## HOW TO COMPLETE THIS TASK
No image is to be carried over; reproduce the rest of the listing word for word.

## RECORDED INFORMATION
_ _ _ _

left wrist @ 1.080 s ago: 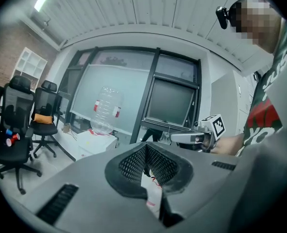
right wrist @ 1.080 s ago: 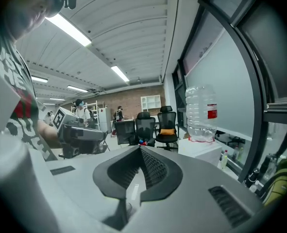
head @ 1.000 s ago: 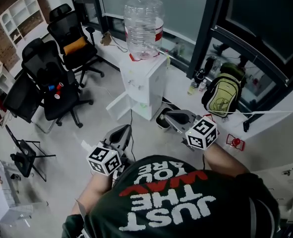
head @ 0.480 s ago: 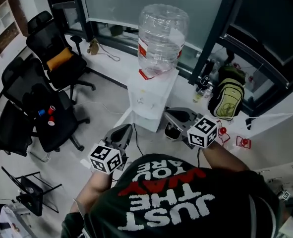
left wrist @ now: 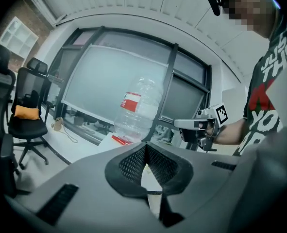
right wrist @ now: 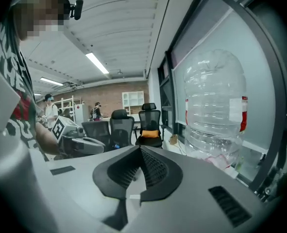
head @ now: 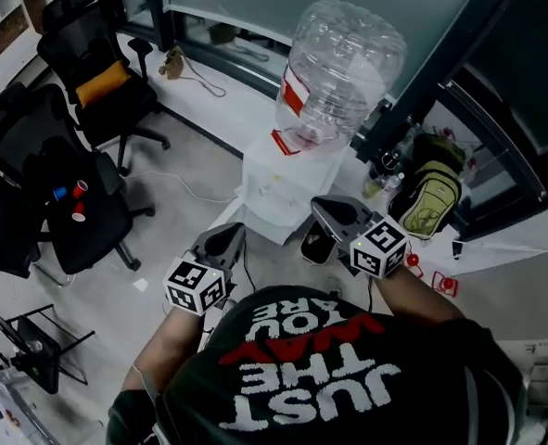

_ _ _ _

## ANSWER FOR THE TASK
left wrist @ 1.080 s ago: 
right wrist @ 1.080 s ago: 
head @ 1.000 s ago: 
head @ 0.480 s ago: 
left wrist @ now: 
right wrist @ now: 
head @ now: 

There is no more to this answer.